Here is the problem. It is around 1080AD, I have 10-11 cities and my research is down to 30% and I am losing 20 gold per turn and falling way behind. I have tried to build cottages everywhere. Nothing is working. I have built a barracks in every city and a library in a few.

Are your cities big enough to work many cottages?

Cottages take time to mature -- if you just built them, you'll have to wait a few dozen turns before you're raking in the cash. (And if you have big cities working many cottages, then more of them will mature)


You said you have some libraries -- when you're in extreme economy woes, you should use scientists to do your research. (Unless you're giving up a ton of commerce to use the scientist)


But you really need to build the economy-building improvements, as the others have mentioned.
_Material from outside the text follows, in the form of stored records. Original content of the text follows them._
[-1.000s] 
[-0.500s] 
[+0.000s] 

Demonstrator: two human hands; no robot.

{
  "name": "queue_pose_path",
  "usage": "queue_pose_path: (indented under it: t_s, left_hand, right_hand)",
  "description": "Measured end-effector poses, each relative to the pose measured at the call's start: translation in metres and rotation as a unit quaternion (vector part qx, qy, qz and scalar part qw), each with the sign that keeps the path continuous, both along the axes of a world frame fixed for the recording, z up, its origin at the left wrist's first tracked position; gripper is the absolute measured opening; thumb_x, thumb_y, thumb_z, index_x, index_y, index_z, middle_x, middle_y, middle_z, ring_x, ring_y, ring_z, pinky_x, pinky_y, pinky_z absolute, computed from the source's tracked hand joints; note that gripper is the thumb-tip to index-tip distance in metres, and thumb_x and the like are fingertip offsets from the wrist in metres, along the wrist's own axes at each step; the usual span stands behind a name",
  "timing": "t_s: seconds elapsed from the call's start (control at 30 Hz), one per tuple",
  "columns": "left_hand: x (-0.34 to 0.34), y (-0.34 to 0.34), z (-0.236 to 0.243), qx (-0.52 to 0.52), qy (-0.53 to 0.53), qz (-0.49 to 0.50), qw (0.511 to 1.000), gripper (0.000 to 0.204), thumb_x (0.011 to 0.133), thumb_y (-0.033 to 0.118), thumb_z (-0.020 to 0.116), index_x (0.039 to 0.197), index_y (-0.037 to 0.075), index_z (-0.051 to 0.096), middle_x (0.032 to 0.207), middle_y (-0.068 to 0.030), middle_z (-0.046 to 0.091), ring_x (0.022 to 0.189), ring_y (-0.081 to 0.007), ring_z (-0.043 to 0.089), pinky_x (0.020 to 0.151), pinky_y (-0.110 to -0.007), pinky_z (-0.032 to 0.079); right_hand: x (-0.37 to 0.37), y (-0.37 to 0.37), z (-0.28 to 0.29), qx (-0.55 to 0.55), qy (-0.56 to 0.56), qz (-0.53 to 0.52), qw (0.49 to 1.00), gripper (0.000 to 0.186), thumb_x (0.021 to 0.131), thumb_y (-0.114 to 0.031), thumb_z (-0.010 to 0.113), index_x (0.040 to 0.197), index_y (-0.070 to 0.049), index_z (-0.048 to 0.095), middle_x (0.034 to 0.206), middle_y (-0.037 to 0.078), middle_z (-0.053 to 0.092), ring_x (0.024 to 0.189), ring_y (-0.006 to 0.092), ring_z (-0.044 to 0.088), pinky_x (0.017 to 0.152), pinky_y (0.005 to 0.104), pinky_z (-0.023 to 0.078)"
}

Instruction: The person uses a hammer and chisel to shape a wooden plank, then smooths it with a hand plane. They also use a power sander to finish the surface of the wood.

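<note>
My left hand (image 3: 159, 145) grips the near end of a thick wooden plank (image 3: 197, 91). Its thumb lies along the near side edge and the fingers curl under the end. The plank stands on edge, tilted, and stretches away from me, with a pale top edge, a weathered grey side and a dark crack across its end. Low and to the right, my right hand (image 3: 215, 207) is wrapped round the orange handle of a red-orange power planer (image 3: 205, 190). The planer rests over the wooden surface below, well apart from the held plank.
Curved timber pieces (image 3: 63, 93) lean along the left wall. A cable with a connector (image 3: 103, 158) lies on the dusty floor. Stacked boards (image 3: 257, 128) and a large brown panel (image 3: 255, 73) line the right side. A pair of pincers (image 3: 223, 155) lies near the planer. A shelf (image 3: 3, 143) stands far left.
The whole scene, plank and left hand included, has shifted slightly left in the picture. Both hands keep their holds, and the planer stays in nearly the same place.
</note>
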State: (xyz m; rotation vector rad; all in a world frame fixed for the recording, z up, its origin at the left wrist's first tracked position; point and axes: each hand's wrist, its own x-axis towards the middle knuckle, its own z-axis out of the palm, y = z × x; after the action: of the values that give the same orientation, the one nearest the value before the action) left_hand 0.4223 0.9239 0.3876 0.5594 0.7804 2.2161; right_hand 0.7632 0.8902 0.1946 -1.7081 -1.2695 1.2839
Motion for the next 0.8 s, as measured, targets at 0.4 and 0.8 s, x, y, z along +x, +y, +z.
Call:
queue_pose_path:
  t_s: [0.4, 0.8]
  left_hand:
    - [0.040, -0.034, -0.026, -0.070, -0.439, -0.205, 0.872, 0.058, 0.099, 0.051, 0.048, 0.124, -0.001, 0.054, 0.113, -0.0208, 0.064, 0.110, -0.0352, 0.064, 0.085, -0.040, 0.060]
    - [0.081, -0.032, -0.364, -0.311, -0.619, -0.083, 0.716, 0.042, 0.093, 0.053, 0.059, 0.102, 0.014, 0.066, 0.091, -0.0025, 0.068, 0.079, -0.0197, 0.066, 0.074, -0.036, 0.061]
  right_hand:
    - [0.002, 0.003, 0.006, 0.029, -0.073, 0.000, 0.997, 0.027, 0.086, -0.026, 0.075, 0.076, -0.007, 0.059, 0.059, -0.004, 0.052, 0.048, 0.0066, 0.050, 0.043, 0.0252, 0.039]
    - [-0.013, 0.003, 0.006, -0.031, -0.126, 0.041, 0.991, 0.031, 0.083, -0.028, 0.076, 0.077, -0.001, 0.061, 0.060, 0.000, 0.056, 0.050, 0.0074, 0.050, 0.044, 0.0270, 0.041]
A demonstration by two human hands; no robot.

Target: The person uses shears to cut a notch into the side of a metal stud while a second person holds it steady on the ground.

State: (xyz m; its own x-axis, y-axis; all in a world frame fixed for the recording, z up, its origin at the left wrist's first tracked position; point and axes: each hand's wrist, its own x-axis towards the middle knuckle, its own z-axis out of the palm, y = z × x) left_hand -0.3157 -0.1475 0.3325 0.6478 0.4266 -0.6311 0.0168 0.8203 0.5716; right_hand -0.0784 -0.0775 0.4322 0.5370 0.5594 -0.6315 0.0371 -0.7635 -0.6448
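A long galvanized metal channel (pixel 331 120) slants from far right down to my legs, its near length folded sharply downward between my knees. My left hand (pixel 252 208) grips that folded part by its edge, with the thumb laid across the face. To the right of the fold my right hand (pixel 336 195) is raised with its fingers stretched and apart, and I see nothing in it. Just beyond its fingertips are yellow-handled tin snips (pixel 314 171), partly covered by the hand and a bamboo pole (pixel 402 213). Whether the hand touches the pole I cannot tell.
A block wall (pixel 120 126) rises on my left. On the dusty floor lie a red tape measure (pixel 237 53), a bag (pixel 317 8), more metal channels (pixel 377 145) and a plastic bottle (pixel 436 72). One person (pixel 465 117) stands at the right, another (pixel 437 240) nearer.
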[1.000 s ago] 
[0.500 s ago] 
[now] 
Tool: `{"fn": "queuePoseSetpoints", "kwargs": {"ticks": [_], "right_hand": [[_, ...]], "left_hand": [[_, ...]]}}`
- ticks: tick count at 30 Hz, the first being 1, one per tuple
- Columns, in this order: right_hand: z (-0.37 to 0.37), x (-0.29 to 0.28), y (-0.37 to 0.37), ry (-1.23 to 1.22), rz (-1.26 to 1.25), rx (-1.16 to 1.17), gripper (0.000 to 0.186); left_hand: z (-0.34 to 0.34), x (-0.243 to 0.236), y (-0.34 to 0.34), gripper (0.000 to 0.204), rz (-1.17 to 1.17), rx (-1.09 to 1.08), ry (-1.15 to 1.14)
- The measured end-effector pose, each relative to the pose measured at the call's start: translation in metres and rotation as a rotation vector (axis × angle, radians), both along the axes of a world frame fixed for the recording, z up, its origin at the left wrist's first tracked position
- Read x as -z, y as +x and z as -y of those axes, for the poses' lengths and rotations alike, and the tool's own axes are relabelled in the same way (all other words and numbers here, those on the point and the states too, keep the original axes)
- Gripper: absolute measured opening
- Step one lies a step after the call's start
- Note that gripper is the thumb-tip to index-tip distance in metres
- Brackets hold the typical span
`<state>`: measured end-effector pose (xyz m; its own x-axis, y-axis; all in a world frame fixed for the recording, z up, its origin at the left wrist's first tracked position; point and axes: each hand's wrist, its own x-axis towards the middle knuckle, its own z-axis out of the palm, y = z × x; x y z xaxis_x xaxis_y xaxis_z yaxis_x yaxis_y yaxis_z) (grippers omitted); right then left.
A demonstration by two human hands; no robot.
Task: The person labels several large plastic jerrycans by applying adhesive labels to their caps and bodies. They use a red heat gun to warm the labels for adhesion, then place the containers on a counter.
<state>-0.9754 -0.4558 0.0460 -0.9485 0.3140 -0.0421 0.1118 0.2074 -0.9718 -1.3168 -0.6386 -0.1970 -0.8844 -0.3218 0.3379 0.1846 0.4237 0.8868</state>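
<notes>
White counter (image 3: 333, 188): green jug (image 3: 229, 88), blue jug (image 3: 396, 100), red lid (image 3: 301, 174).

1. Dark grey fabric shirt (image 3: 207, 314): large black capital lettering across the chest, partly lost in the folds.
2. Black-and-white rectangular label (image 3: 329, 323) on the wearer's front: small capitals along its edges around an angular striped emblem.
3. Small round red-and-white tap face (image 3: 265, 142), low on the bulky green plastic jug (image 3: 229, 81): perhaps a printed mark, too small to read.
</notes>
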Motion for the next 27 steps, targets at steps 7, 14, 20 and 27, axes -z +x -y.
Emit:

Courthouses have been mentioned, In your better cities, marketplaces are good too.
 
cpbama1 said:
Here is the problem. It is around 1080AD, I have 10-11 cities and my research is down to 30% and I am losing 20 gold per turn and falling way behind. I have tried to build cottages everywhere. Nothing is working. I have built a barracks in every city and a library in a few.

Begin the game by grabbing villages with scouts. Settle for money, if you don't get techs. Go up the literate path, so as to grab The Great Library, and immdiately go after Currency right afterwards. Banks are your best friend. It wouldn't hurt to get Bureaucracy and the Pyramids, too, so as to maximize production. I'd suggest Organized Religion, but if your funds are hurting that badly, you might want to completely pass on it.